Er war bei Siemens EDA angestellt, einer US-Einheit des deutschen Industriegiganten Siemens AG, die in China den Markt für genau die Technologie beherrscht, die SEIDA den Investoren verkaufen wollte. Mindestens drei weitere chinesischstämmige Kollegen von Siemens EDA haben sich Zhang bei SEIDA angeschlossen.

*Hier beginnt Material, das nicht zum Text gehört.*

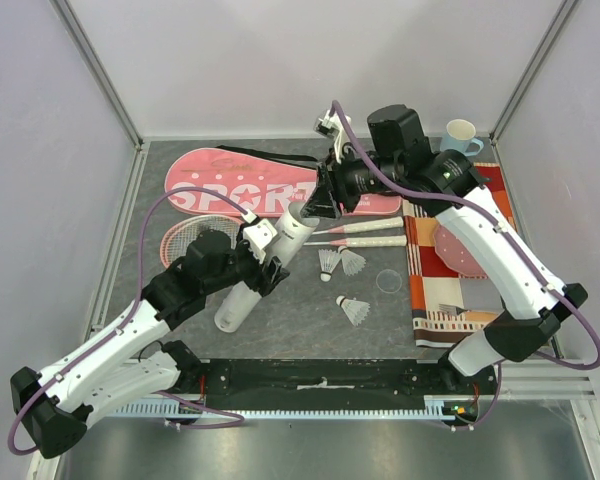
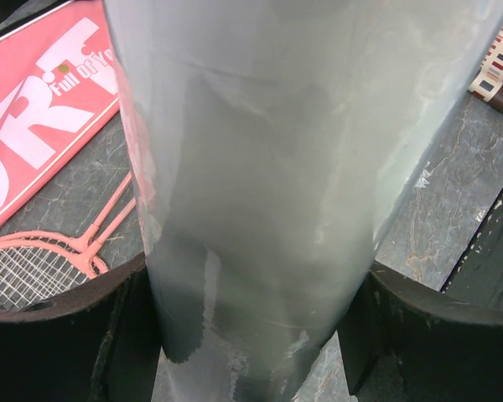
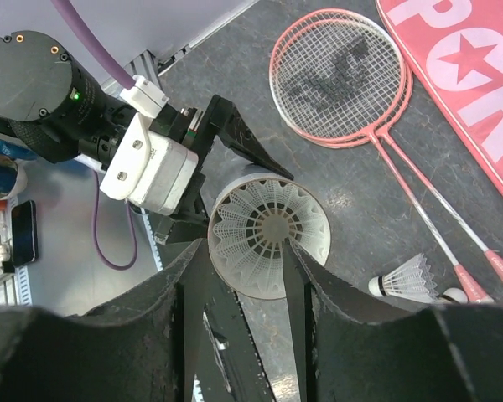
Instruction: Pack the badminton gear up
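1 white tube [image 1: 238, 300], glossy and translucent, tilted: long axis near-left to far-right, open mouth raised. Left gripper [image 1: 265, 258] clamps its middle. Right gripper [image 3: 245, 251] pinches shuttlecock [image 3: 268, 226] at mouth, feather skirt outward. 3 loose shuttlecocks [image 1: 355, 310] mid-table. Pink bag [image 1: 230, 185] along far edge.

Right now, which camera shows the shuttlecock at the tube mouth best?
Right wrist: it looks straight into the tube mouth, with the shuttlecock inside and its feathers facing the camera. Top external hides that shuttlecock behind the right gripper; left wrist shows only the tube's wall.
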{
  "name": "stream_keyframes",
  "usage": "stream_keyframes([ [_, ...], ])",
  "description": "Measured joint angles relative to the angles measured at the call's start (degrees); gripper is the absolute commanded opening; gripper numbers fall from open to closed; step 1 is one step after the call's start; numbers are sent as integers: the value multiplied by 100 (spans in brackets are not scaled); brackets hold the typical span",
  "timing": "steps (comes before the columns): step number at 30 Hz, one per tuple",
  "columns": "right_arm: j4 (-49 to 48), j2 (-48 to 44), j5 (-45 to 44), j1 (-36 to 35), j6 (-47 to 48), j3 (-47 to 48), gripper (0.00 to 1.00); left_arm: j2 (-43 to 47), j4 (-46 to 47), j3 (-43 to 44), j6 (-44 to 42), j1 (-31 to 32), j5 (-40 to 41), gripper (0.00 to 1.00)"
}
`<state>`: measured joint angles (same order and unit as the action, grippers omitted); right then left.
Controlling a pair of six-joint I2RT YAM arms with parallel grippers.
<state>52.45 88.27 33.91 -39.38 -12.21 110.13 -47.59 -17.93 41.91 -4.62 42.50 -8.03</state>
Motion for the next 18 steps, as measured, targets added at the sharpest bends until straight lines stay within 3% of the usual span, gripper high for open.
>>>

In einer für Investoren vorbereiteten Präsentation des Geschäftsplans für 2022 bezeichnete SEIDA OPC als "unverzichtbare Technologie" und sagte, dass das Unternehmen das Tool bis Anfang 2024 anbieten werde. Eine chinesische Version des Produkts, so SEIDA, würde "das ausländische Monopol durchbrechen" und China helfen, in der Chiptechnologie unabhängig zu werden. Das ultimative Ziel von SEIDA, so heißt es auf einer Folie: "OPC-Führer in der Welt werden".

Die Präsentation zog mächtige chinesische Investoren an.

Einer der Geldgeber ist, wie aus den jüngsten von Reuters eingesehenen Unternehmensunterlagen hervorgeht, ein Investitionszweig der Semiconductor Manufacturing International Corp. oder SMIC. Das staatlich geförderte Unternehmen mit Sitz in Shanghai ist Chinas führender Hersteller von Mikrochips. US-Unternehmen ist es von Washington untersagt, SMIC ohne Sonderlizenz Technologie zu liefern, da die angebliche Zusammenarbeit des Unternehmens mit dem chinesischen Militär als Bedrohung für die nationale Sicherheit der USA angesehen wird.

SMIC hat auf Anfragen von Reuters nach einem Kommentar zu der Investition oder den US-Beschränkungen nicht geantwortet.

Bei einem kürzlichen Besuch in der SEIDA-Zentrale in Hangzhou im Osten Chinas sagte eine Empfangsdame zu Reuters, dass Zhang nicht für ein Interview zur Verfügung stehe. In einer E-Mail nach dem Besuch sagte Peilun "Allen" Chang, SEIDAs Chief Operating Officer, dass der von Reuters geprüfte Prospekt "veraltet" sei.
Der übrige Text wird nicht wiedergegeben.